6. The perioperative patient sample dataset acquisition system of claim 5, wherein said classification tag set acquisition module is further configured to perform:

performing word segmentation on patient cases to obtain at least one postoperative event result, performing similar word analogy on postoperative event results of a plurality of patients by using a trained CBOW model to obtain a plurality of similar postoperative event result sets, matching the similar postoperative event result sets with an event dictionary, searching classification labels matched with the similar postoperative event result sets from the event dictionary, and forming a classification label set by using a plurality of classification labels.

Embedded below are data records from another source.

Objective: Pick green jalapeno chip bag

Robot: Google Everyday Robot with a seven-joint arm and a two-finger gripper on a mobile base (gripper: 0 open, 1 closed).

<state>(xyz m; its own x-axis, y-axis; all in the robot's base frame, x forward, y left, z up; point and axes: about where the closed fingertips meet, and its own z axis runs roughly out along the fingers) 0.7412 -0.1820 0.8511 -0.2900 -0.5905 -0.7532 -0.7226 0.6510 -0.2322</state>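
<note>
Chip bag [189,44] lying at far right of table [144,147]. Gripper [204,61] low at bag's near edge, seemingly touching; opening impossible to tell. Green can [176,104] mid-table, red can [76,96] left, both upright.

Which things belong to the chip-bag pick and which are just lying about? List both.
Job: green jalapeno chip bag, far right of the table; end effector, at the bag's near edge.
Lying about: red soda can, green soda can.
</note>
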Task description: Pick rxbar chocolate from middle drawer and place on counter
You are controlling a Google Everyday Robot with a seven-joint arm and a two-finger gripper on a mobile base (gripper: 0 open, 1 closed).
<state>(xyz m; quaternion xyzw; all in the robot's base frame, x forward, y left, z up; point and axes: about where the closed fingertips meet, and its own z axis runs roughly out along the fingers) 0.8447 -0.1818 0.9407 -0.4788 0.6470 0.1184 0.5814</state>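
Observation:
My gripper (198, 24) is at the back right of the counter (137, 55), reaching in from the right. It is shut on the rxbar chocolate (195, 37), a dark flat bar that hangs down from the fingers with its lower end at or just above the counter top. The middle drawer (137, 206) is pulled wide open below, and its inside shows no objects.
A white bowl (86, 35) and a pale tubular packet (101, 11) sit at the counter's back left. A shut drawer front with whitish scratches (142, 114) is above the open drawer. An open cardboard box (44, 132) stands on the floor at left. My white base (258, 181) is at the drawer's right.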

7. The perioperative patient sample dataset acquisition system of claim 5 or 6, further comprising a missing filling means for filling missing values in the original perioperative feature data of the patient and inputting the filled original perioperative feature data into the perioperative patient data dimension reduction means for dimension reduction.

8. The perioperative patient sample dataset acquisition system of claim 7 wherein said deletion filling means performs a deletion filling process on the original perioperative feature data based on a Bayesian Gaussian process hidden variable model.

9. The perioperative patient sample data set acquisition system of claim 7 or 8, further comprising:

and the coding device is used for coding the original perioperative characteristic data.

10. The perioperative patient sample dataset acquisition system of claim 9, further comprising:

and the normalization device is used for normalizing the original perioperative characteristic data.